#### [TASK INSTRUCTIONS]
Starting at the line with "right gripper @" in it, reproduce each line below through the last one, exactly, and include nothing else.

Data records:

BEGIN

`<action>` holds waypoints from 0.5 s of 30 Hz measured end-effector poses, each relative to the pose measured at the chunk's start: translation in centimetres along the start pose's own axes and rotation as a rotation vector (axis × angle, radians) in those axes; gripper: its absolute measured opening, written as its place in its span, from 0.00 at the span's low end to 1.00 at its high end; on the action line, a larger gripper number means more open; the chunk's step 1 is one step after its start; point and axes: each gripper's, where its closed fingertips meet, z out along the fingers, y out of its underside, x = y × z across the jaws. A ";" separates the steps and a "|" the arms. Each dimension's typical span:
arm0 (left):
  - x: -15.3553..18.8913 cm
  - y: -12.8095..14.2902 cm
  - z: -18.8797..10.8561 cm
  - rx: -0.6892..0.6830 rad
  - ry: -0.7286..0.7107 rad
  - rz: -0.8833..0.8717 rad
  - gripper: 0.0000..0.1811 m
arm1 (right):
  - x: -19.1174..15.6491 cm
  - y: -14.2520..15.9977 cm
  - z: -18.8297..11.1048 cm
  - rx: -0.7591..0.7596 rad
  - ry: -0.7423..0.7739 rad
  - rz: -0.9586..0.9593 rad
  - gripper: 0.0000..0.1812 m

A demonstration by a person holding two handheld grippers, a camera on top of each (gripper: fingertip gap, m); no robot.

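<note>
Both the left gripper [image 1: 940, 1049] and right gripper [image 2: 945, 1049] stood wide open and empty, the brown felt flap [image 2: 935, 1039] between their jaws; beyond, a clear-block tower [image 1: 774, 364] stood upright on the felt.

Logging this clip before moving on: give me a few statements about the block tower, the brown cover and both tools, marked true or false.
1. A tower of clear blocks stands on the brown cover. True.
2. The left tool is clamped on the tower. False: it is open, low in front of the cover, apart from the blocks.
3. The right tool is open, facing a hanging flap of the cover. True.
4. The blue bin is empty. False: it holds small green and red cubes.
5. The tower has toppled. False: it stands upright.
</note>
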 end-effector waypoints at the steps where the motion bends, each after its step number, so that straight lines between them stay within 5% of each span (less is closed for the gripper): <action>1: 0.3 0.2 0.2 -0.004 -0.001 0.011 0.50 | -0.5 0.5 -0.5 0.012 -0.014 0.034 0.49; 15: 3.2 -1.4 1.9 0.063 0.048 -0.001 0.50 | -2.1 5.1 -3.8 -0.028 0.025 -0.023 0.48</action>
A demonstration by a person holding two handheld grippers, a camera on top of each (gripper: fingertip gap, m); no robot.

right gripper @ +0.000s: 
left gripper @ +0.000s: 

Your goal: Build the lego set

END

#### [RESULT]
right gripper @ +0.000s: 
left gripper @ +0.000s: 

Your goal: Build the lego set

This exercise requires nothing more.